Below is a listing; repeat exactly the lines from the one containing "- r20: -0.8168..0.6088" to the one containing "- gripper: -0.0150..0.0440", both included.

### [Data]
------------------------------------------------------------------------
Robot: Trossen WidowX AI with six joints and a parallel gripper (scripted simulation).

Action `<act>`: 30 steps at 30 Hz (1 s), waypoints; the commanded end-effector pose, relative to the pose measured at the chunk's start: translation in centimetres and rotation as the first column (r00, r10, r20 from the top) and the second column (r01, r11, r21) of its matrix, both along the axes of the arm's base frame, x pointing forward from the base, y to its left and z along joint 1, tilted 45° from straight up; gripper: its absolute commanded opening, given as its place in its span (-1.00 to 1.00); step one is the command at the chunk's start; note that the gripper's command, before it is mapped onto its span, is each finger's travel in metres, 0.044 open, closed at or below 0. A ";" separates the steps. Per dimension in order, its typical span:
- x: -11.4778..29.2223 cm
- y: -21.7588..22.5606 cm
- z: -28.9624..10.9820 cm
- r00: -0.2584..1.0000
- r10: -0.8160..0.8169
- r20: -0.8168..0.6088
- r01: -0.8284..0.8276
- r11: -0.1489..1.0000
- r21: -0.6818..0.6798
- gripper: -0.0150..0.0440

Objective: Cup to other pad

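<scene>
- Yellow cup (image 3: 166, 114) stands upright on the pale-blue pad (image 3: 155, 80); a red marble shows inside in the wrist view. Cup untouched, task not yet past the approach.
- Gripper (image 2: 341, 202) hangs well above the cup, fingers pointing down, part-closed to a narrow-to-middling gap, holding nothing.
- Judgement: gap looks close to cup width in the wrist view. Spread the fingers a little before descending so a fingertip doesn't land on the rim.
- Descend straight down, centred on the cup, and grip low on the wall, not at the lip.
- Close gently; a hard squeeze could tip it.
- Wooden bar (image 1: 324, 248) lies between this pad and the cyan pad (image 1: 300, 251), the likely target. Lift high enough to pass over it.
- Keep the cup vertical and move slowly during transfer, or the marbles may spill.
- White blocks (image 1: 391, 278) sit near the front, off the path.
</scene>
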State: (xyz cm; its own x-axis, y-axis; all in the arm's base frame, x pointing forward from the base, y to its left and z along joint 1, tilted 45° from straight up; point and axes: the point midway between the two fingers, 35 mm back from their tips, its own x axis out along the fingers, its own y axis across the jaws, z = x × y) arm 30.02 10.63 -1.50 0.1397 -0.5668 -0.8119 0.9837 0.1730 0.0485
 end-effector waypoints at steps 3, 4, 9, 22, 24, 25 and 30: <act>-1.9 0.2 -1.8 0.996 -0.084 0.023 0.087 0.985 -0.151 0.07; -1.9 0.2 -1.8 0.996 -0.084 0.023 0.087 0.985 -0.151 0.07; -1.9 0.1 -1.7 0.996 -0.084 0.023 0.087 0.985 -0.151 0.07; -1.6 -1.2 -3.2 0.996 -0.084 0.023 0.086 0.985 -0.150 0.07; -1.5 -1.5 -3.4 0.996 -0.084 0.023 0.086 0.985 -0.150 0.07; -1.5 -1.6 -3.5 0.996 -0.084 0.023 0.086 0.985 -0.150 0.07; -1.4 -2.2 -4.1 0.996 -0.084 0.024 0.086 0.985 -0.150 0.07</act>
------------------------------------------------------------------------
### [Result for this task]
- r20: -0.8168..0.6088
- r01: -0.8284..0.8276
- r11: -0.1489..1.0000
- r21: -0.6818..0.6798
- gripper: -0.0150..0.0440

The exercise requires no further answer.